■ WHAT TO DO: Return exactly the span of lines in the following data that opens with the line containing "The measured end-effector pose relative" and closes with the line containing "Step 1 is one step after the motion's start". Include nothing else.

>>

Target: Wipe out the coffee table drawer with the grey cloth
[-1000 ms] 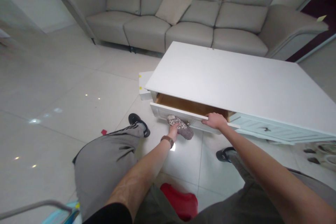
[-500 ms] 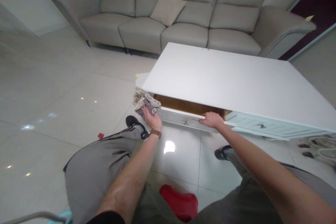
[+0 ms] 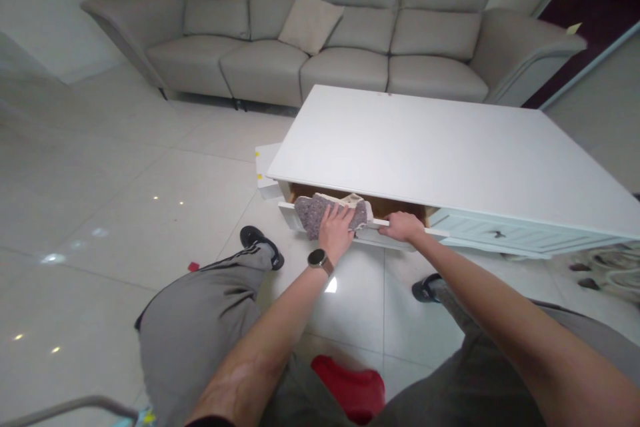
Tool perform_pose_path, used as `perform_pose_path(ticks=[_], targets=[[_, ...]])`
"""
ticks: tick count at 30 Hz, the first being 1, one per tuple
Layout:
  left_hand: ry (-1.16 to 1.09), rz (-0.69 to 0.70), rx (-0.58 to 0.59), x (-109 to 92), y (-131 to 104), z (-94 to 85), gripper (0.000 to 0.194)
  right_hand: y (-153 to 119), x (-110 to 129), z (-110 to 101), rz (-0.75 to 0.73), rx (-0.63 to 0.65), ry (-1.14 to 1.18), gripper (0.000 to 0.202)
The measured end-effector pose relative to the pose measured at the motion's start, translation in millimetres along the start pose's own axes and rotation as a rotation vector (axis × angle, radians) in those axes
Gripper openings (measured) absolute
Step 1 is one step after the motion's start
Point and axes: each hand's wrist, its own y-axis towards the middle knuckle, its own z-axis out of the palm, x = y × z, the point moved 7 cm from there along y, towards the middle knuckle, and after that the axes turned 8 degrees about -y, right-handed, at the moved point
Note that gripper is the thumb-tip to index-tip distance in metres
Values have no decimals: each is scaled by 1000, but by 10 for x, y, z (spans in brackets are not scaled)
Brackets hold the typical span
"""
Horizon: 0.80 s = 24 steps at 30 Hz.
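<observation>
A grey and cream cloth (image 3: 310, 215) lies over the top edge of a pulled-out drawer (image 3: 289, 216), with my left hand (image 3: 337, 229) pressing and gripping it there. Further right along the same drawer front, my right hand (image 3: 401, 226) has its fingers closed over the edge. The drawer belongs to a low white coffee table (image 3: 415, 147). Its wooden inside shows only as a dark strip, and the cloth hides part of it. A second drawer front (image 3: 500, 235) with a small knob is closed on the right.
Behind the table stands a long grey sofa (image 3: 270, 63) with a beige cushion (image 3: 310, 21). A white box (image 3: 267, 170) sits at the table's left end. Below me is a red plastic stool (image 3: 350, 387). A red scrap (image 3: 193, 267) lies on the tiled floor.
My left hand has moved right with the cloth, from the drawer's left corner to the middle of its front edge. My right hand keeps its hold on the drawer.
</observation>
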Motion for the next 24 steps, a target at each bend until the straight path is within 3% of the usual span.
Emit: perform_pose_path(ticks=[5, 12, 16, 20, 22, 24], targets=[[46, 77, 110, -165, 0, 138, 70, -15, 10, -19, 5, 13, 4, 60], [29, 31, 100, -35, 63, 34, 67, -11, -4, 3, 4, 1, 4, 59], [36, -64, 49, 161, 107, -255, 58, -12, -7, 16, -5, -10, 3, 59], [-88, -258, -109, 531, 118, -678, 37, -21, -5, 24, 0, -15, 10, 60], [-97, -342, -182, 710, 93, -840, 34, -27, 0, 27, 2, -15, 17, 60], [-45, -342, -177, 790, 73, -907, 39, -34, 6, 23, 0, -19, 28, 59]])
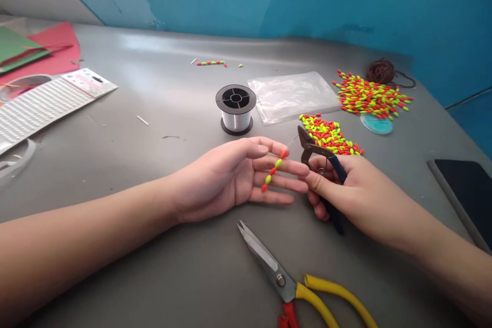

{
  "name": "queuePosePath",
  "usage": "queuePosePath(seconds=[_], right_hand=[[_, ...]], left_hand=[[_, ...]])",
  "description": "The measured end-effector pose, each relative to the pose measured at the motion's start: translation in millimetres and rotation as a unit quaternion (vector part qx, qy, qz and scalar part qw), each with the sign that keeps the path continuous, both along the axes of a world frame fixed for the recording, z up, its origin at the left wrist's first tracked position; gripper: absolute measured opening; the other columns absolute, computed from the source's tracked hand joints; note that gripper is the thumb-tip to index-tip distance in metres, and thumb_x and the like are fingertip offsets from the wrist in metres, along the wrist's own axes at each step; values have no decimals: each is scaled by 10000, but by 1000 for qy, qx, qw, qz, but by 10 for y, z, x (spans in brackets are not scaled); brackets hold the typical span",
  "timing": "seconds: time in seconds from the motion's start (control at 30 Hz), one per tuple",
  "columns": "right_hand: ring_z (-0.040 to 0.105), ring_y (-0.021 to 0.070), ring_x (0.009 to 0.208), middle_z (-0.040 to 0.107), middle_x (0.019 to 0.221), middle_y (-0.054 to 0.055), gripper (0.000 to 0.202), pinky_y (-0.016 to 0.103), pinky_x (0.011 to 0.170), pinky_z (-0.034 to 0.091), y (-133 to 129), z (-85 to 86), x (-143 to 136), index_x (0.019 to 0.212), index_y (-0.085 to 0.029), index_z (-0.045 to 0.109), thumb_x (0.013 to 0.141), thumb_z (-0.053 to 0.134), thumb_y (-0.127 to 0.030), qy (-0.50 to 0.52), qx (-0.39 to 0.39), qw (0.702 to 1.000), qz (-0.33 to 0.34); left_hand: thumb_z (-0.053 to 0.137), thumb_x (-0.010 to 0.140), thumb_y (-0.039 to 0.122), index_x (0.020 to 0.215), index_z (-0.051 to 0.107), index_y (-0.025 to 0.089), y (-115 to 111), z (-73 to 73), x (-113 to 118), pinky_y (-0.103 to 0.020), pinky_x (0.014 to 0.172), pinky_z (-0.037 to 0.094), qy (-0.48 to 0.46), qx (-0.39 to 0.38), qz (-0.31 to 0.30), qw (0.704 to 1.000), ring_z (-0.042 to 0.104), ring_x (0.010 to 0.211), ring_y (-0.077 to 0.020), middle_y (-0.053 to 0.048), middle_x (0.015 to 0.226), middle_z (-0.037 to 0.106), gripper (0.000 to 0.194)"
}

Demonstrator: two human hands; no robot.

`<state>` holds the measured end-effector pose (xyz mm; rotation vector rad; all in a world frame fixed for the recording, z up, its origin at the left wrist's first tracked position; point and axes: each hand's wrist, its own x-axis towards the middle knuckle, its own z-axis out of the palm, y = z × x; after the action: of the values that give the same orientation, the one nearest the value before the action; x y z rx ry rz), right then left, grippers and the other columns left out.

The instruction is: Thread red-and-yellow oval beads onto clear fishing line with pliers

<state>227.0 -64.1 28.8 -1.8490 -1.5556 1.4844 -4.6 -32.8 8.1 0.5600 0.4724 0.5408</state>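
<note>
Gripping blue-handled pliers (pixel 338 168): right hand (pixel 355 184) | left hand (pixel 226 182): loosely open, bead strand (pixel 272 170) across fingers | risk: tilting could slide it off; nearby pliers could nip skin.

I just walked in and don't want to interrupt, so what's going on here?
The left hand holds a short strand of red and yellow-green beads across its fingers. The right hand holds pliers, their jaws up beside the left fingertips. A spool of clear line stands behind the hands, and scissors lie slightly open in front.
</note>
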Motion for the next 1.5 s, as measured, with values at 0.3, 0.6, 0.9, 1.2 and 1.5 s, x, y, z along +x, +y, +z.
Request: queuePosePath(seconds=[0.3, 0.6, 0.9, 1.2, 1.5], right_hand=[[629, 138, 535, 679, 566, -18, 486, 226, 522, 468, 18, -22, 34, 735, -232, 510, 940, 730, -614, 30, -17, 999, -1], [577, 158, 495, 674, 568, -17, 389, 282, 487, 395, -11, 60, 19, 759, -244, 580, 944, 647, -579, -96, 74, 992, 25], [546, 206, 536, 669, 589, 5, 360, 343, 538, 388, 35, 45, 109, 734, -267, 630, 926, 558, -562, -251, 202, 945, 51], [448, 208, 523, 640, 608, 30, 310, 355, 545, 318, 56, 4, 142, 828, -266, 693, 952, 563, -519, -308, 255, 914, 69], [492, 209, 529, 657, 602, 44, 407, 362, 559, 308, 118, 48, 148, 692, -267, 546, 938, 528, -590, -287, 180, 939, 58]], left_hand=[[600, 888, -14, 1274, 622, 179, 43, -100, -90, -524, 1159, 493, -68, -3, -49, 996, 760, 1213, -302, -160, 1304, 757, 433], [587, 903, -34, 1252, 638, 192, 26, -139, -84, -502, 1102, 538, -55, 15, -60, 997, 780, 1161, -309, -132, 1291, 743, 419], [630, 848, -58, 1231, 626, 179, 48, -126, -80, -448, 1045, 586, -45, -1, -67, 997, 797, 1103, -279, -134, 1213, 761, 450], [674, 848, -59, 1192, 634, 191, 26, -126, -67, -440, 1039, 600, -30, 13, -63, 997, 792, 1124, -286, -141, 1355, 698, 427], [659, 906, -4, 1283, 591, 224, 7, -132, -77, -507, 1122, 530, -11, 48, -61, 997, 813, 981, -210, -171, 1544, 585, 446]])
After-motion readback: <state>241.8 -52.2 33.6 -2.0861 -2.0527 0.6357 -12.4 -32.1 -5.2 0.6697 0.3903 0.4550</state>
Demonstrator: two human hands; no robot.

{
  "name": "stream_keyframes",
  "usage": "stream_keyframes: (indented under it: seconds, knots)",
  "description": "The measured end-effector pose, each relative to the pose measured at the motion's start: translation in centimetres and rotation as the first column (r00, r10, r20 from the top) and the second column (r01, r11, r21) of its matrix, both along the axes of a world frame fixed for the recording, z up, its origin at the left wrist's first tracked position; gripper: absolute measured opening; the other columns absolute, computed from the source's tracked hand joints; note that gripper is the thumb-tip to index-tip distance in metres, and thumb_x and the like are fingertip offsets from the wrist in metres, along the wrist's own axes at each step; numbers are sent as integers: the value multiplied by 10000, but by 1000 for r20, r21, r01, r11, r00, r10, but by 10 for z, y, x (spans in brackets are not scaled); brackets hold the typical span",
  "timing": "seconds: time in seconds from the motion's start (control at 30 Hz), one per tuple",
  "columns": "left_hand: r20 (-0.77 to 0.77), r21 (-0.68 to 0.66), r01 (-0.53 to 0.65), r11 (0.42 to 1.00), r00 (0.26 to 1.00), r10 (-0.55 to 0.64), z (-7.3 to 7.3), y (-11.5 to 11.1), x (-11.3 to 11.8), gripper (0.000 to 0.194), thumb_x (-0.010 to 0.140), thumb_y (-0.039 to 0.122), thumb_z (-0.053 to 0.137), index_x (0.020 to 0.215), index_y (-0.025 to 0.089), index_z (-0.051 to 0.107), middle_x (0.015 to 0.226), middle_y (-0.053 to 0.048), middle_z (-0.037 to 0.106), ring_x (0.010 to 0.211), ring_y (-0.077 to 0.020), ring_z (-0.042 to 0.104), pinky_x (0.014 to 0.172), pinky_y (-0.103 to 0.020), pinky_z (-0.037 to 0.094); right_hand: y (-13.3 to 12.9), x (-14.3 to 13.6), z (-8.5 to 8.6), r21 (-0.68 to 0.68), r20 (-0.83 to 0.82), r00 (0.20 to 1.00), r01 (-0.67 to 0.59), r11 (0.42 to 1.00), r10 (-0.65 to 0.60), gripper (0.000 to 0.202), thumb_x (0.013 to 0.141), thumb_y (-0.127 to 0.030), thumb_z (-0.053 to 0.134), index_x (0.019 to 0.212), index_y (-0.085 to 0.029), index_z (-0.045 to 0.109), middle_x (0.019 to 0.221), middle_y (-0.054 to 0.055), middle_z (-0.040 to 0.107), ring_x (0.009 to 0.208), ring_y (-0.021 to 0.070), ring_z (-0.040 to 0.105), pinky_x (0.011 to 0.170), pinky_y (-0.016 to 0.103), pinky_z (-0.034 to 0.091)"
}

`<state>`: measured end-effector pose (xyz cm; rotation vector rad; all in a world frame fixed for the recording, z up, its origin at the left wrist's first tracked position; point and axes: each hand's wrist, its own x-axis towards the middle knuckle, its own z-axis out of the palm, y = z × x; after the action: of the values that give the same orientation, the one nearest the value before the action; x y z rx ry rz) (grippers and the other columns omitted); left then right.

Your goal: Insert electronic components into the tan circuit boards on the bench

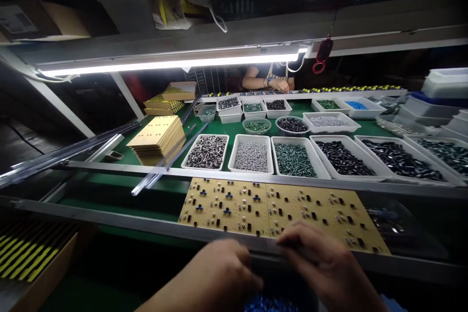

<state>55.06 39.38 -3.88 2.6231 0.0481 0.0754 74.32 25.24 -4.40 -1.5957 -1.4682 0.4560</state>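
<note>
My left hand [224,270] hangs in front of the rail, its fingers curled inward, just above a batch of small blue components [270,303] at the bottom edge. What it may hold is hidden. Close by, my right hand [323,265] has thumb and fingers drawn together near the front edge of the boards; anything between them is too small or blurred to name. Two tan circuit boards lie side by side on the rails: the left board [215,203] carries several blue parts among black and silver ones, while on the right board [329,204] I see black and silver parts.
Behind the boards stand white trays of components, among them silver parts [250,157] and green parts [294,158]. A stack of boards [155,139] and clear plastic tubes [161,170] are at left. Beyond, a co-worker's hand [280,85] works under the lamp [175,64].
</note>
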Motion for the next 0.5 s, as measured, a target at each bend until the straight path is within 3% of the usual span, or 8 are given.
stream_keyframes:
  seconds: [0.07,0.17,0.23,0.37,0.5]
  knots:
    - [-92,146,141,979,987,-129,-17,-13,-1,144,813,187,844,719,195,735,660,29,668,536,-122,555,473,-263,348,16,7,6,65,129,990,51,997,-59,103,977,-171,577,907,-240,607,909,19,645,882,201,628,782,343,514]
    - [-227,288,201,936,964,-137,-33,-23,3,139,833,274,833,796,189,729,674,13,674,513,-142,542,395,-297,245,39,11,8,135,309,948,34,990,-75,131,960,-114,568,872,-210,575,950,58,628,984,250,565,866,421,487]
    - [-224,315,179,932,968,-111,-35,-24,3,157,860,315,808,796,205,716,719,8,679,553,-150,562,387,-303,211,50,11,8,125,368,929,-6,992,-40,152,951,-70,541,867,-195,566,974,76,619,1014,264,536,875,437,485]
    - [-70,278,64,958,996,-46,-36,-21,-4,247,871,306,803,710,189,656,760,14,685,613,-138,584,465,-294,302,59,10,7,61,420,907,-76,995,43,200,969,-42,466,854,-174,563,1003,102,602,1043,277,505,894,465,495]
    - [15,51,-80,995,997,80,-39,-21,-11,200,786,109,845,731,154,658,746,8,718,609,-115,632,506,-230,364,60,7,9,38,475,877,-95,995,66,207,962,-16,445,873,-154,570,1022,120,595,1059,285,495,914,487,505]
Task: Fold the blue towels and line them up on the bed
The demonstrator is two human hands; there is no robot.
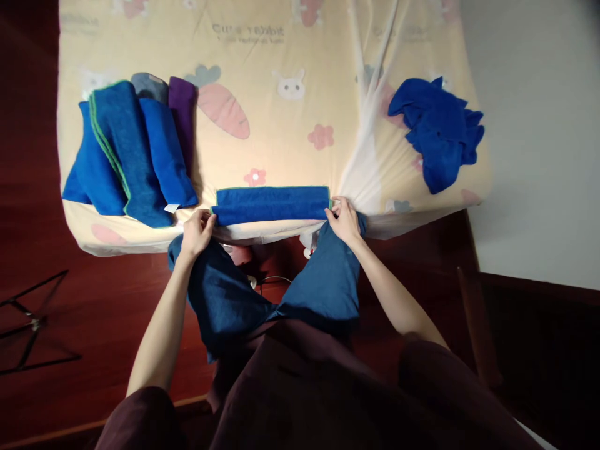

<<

■ RESPONSE BOX:
The measured end-effector pose relative to the pose measured at the motion's start, translation in millimetres along the start pose's own axes and rotation as a rotation vector (axis × angle, radians) in those axes
Gripper openings (measured) absolute
Step 1 is one step after the motion's start

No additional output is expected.